THE PROBLEM: Your task is to quote the listing below exactly, beginning with its first line and ending on the line bearing "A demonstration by".

DATA:
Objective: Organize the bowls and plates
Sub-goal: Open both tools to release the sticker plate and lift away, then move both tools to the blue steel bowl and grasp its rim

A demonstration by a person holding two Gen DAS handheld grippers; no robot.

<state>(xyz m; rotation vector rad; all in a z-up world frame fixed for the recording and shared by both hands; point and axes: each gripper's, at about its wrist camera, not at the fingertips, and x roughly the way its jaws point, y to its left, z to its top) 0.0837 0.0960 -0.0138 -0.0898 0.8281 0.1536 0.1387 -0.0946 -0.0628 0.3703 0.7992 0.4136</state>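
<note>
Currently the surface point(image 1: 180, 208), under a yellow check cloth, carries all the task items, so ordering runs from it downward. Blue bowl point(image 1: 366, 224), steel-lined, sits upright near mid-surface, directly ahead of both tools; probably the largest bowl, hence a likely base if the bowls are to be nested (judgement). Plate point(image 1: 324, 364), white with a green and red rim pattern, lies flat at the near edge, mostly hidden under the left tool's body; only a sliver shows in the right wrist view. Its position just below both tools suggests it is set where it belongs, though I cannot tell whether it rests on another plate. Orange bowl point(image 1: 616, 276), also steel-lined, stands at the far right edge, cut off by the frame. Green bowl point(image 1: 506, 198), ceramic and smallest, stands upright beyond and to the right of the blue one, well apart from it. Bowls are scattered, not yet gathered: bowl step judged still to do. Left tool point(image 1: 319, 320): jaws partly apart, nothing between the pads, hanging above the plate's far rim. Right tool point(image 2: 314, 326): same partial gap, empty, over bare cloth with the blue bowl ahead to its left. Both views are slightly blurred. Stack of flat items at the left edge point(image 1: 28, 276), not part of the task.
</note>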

EXERCISE SOLUTION:
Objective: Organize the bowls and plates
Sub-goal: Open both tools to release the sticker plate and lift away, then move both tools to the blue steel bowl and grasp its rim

A demonstration by a person holding two Gen DAS handheld grippers; no robot.

Nothing more belongs to the answer.